Would you extract the whole listing below and retype it exactly?

--- START ---

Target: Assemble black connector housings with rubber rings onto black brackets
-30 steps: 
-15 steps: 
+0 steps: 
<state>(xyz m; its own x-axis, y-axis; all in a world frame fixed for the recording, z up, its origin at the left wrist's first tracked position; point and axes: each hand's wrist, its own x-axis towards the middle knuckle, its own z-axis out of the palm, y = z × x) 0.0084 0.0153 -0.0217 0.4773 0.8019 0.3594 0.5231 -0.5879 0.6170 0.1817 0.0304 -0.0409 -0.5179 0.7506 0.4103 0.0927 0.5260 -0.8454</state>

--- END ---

*Solution for this task*.
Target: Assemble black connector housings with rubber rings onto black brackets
-30 steps: 
-15 steps: 
+0 steps: 
<state>(xyz m; its own x-axis, y-axis; all in a world frame fixed for the recording, z up, its origin at the left wrist's first tracked position; point and axes: each hand's wrist, its own x-axis towards the middle knuckle, its own z-axis out of the palm, y = z × x) 0.0084 0.0153 -0.0217 0.4773 0.8019 0.3594 0.5231 -0.5879 0.6170 0.1817 0.0304 -0.0409 -0.5179 0.7506 0.4103 0.0927 0.5260 -0.8454</state>

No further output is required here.